The K-J method

Affinity Diagram

Method was developed as the the Affinity Diagram by Japanese anthropologist Jiro Kawakita in the 1960s and has become one of the Seven Management and Planning Tools of modern Japanese quality management and uses values of Buddhism intended as structured meditation.
It is a Creativity or problem-solving technique in which ideas are written on cards, then the cards are grouped, and finally the grouped ideas are classified, named, voted and selected.
The KJ-Method tends to place emphasis on the ideas being relevant, verifiable and important. This variation of brainstorming encourages less verbal members of a group to participate. The method, in less than 45-minutes, allows teams to come to a democratic consensus on an answer, avoiding endless discussion for elements that turn out to be unimportant/

Procedure Steps

1. Determination of a Focus Question or problem statement.  Sample focus questions are: What are the biggest obstacles preventing our products from selling?
2. All members of the group write responses to the problem or question on separate cards.
a) Analyse. All relevant facts and information are written on individual cards and collated.
b) Idea generation. With the help of  Brainstorming writing  participants  generate a supply of ideas on cards. Ideas are writing on separate cards.
3. Then each participant puts their cards  up randomly on the white board or large wall space so all notes are visible to everyone.
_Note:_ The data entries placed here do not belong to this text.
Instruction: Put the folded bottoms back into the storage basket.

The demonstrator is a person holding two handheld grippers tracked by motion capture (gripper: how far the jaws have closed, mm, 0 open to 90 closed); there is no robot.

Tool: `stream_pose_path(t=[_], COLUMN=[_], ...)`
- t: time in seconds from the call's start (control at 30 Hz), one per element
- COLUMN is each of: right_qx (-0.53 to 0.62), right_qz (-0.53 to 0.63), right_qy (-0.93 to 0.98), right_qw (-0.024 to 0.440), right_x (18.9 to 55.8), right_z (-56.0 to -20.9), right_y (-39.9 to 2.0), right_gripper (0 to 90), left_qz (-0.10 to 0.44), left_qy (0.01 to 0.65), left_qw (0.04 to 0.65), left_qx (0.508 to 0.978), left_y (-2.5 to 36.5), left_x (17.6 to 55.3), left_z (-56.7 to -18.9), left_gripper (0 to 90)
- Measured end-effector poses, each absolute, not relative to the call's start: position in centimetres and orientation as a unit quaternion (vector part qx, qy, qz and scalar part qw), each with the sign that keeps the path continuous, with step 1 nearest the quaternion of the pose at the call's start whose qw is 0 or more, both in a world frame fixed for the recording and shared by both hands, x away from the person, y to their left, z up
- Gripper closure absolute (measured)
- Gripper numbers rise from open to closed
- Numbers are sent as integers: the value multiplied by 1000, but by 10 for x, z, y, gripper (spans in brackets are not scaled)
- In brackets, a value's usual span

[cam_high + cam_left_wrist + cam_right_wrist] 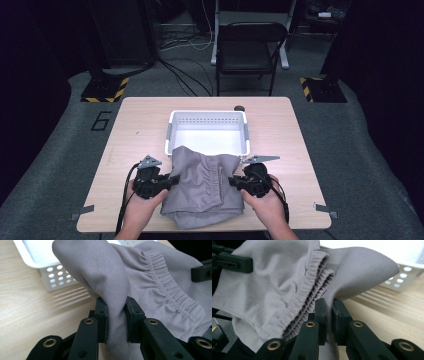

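Gripping the shorts (202, 187) at both sides — left gripper (172, 180) and right gripper (232, 181) jaws clamped on cloth — basket (172, 120) waits, drop-in not yet done.

Grey shorts (202, 187), elastic waistband, folded, pinched at both sides, far edge draped over white basket (207, 116) rim.

Dark room, grey carpet (60, 150), black folding chair (250, 47) behind wooden table (140, 125)
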State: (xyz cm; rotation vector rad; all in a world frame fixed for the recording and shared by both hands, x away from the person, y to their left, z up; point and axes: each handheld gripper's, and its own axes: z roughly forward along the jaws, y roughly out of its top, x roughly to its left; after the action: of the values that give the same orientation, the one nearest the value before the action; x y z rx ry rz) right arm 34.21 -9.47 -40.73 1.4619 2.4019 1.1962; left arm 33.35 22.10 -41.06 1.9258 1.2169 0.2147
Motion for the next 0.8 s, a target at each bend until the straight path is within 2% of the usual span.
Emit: stream_pose_path(t=[0.4, 0.8], right_qx=[484, 466], right_qz=[402, 399], right_qy=[776, 787], right_qw=[42, 60], right_x=[349, 359], right_z=[-386, -375], right_y=[-102, -97], right_gripper=[840, 841], left_qz=[95, 96], left_qy=[476, 472], left_qw=[420, 422], left_qx=[766, 768], left_y=[218, 219], left_x=[342, 349], left_z=[-392, -379], left_gripper=[746, 747])
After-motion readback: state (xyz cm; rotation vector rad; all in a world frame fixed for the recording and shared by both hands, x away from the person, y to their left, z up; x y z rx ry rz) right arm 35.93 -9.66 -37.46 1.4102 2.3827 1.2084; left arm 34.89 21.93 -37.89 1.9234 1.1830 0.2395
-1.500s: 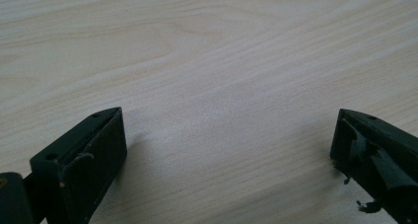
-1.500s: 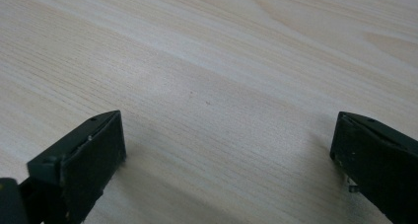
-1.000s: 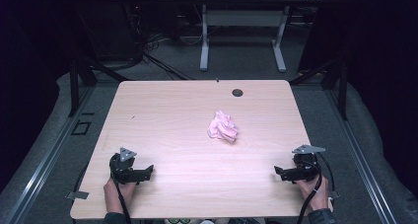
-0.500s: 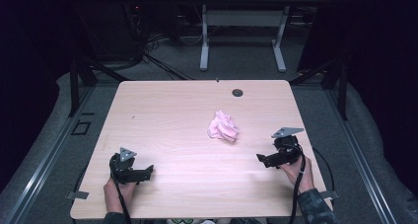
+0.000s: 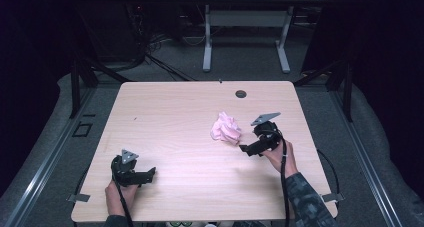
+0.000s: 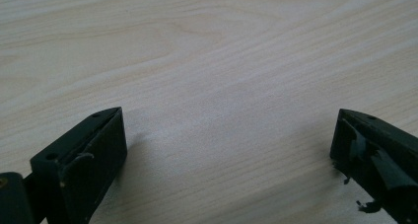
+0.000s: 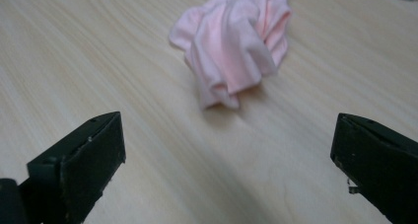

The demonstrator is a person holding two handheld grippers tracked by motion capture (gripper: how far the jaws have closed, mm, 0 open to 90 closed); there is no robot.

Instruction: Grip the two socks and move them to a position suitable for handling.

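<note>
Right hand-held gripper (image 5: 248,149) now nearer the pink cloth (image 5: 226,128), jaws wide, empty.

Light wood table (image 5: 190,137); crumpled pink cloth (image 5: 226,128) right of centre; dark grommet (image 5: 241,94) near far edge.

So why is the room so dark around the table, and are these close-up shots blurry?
High view: light falls on the table, the surroundings stay nearly black. Right gripper view: the pink cloth looks soft, with a faint shadow beneath, and the near black jaws are blurred. Left gripper view: the wood grain is fairly clear, the jaws' edges are soft and cast dim shadows.
</note>
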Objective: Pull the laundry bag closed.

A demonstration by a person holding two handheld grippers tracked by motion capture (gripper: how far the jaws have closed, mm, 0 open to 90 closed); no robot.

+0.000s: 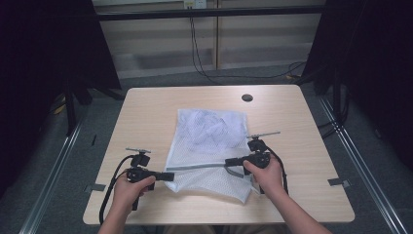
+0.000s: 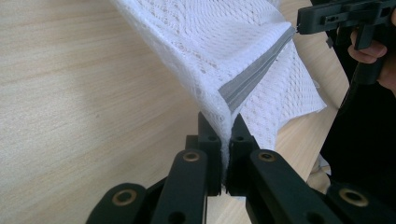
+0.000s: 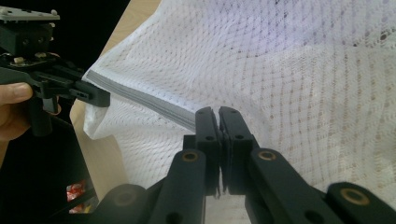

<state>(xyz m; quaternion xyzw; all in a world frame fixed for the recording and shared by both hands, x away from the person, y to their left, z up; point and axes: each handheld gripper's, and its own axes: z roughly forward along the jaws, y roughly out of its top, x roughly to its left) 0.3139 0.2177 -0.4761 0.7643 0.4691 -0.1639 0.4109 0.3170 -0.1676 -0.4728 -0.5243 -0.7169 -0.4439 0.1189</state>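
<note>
A white mesh bag (image 1: 210, 151) lies on the light wooden table (image 1: 146, 112), spread from about the middle of the top toward the person's edge. A grey zipper band (image 1: 197, 166) runs across its near part, and the band is pulled into a straight line between the two tongs.

The left tongs (image 1: 168, 176) sit at the near left edge of the bag, gripped by the person's left hand (image 1: 130, 187). In the left gripper view the black jaws of the left tongs (image 2: 223, 133) are closed together on the mesh right at the end of the grey zipper band (image 2: 254, 74), with the white fabric squeezed between them and rising away from the table.

The right tongs (image 1: 228, 162) are held in the right hand (image 1: 265, 173) at the other end of the band, above the bag's near right part. In the right gripper view their jaws (image 3: 219, 126) are pressed together on the mesh where the zipper band (image 3: 140, 98) meets them, and the bag (image 3: 289, 79) spreads out behind.

A dark round hole (image 1: 247, 97) sits in the table near its far edge, well apart from the bag
</note>
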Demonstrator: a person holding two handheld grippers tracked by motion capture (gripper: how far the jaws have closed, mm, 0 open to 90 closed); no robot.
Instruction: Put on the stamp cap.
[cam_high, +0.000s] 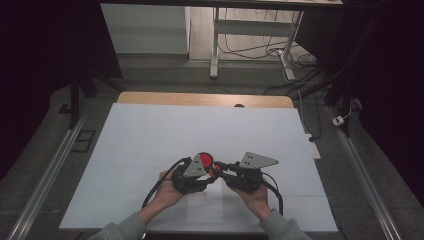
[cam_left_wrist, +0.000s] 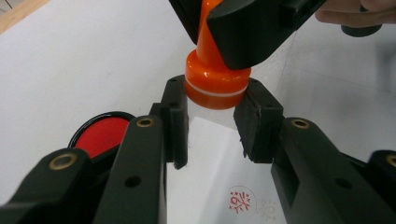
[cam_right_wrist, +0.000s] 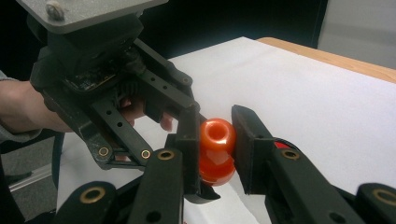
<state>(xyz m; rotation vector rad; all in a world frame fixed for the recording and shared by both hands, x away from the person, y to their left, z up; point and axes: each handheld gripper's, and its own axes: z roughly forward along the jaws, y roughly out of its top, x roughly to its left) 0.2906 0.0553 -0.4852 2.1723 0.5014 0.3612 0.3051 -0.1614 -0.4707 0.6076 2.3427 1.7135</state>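
My left gripper (cam_left_wrist: 211, 126) pinches the broad base of the orange stamp (cam_left_wrist: 215, 79), its pads pressed to either side, while my right gripper (cam_right_wrist: 212, 144) clamps the rounded handle from the opposite end; I judge the double hold is there to steady the stamp or pass it across. It hangs above the paper strip (cam_left_wrist: 205, 186), where a red imprint (cam_left_wrist: 242, 200) already sits. The red ink pad (cam_left_wrist: 100, 135) lies just beyond, close for re-inking, on the white table cover (cam_high: 150, 130).
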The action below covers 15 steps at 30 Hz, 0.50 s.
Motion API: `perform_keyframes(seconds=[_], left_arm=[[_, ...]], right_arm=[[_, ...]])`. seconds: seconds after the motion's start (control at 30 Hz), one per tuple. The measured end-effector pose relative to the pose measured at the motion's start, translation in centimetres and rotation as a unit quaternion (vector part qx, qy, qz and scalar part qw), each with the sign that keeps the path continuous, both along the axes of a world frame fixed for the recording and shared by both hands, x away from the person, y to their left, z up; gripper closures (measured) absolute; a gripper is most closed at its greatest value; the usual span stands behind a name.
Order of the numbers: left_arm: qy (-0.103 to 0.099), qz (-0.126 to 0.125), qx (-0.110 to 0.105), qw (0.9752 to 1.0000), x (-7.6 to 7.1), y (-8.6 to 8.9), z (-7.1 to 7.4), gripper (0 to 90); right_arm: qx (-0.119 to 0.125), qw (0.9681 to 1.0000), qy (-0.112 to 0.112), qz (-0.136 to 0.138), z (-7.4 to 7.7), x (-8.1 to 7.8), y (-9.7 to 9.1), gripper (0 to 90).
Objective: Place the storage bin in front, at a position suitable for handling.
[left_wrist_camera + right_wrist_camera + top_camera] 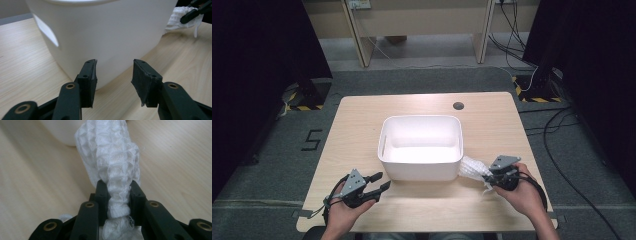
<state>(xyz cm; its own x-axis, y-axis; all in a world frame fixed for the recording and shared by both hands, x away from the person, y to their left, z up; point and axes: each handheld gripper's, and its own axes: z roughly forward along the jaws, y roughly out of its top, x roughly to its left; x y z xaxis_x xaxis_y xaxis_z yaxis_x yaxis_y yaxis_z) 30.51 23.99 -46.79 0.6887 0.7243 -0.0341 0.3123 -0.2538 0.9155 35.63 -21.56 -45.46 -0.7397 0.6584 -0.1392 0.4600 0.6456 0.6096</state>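
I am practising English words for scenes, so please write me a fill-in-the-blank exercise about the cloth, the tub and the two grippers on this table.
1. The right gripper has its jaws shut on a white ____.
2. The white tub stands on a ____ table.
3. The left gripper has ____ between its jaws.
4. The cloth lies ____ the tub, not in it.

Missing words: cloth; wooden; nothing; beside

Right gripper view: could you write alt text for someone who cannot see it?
Two black jaws of the right gripper pinch a bunched white textured cloth that rises above a light wooden table. The rounded corner of a white plastic tub sits behind.
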Motion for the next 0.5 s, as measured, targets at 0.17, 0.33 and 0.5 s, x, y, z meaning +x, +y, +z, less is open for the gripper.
perform_keyframes(seconds=[0.17, 0.33, 0.5], left_arm=[[-0.003, -0.013, -0.005, 0.9999, -0.2, -1.0, 0.5, 51.3], [-0.006, -0.036, -0.004, 0.9993, -0.5, -2.0, 1.0, 47.7], [-0.011, -0.065, -0.005, 0.9978, -0.7, -3.5, 1.6, 45.1]], right_arm=[[0.002, 0.9999, 0.004, 0.015, 0.3, -2.0, 0.5, 74.7], [-0.005, 0.9991, 0.011, 0.041, 0.9, -4.0, 1.4, 74.7], [0.009, 0.9970, 0.011, 0.076, 1.7, -4.9, 2.8, 74.7]])
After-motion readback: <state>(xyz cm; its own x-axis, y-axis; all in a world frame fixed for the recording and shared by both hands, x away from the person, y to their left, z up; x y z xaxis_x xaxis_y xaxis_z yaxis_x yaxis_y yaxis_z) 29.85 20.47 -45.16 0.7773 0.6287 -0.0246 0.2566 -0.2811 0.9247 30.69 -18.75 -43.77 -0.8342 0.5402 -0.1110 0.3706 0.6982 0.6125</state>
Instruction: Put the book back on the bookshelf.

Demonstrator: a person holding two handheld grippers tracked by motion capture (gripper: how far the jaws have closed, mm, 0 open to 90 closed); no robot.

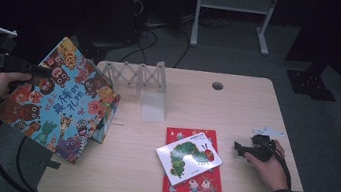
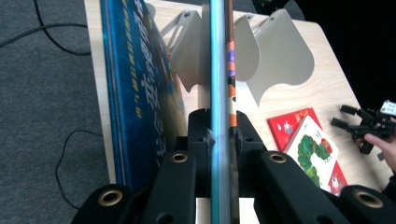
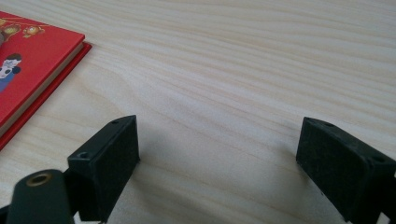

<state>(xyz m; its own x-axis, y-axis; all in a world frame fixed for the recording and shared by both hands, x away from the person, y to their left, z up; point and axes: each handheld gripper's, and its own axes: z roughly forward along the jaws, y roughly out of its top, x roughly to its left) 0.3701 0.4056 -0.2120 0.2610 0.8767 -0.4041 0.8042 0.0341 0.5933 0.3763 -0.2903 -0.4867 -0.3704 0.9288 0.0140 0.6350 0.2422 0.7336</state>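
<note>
Clamping the cover of the blue animal picture book [image 1: 59, 98], the left gripper [image 1: 35, 71] held its jaws pressed tight on that thin board, as the left gripper view showed edge-on. The book stood tilted and open at the left edge of the wooden table [image 1: 238, 105], just left of the white folding book rack [image 1: 142, 82]. Right of the rack and nearer the person lay the red book [image 1: 196, 188] with the caterpillar book [image 1: 189, 157] on top of it. Farther right again, the right gripper [image 1: 240, 149] rested on the table, jaws spread wide with nothing between them.
</note>
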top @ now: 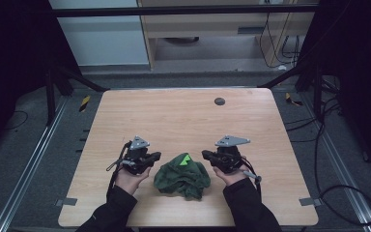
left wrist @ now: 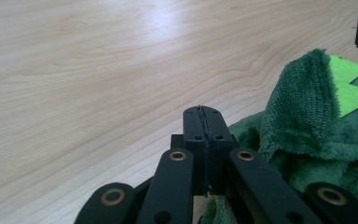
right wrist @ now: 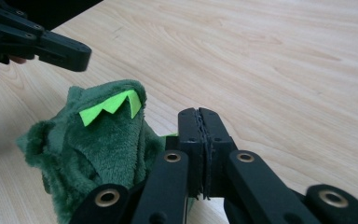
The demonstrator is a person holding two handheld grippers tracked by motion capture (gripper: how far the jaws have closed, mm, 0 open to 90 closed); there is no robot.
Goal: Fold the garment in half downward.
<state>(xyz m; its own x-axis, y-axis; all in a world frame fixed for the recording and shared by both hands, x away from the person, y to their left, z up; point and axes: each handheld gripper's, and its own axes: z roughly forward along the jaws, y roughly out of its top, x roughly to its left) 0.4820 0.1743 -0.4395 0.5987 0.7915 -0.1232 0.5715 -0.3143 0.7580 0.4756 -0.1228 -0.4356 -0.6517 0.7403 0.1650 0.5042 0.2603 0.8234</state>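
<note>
Two closed grippers beside green cloth (top: 182,176)

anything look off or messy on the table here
Only the green fleece cloth: it lies crumpled in a heap near the table's front edge, between the left gripper and right gripper, a bright green zigzag trim poking out on top. Both grippers' jaws are shut, empty. Nothing looks spilled or damaged.
</note>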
Participant read other people’s contributions and add new ideas to the collection.
4. The cards are silently grouped and categorize by each member while the others observe. Similar ideas are collected and placed together. It is very important that no one talk during this step.
5. Naming Each Group.  When ideas are grouped, for each group, each participant select a heading to each group and assign a name that captures the meaning of the group. For each group write an apt title and place it on top of its group of cards. Names should be short. It is useful to write or highlight this note in a different color. Group names can be wrote on different color stickies.
4. If there many groups repeat the group making, using new titles to create higher-level groups. Combine groups into “supergroups” if appropriate.
Participants can discuss the shape of the chart, any surprising patterns, and especially reasons for moving controversial notes.
5.  Voting for the Most Important Groups.
Every participant democratically share their opinion on the most important groups. They can first  vote on group then on  specific ideas within the groups.

Procedures  of voting

a). Give each  participant 3 -9  votes (stars)  to  place on the best ideas or groups.
b). Give each  participant  for voting 100 percent per person.
6.  Ranking the Most Important Groups or ideas within groups.
Participans Grab all the group sticky notes with votes on them and place them on the whiteboard .  The sticky  with the highest numbers votes are place at the top.
7. Participants  try to explain and express what the chart means to them.  Ideas for the solution are often developed whilst explaining the structure of the problem. The team spend the most “discussion time” talking about the most important outcomes of the exercise.

Advantages

It allows a team to be creative and critical in a productive manner,
It helps separate facts from opinions. It is an efficient way of organizing seemingly unrelated facts. It means thoughts are expressed, clarified, summarised and prioritised in a non-confrontational manner. It promotes effective teamwork.
It reduces the dominance of a vocal or strong individual on the conclusions of the team.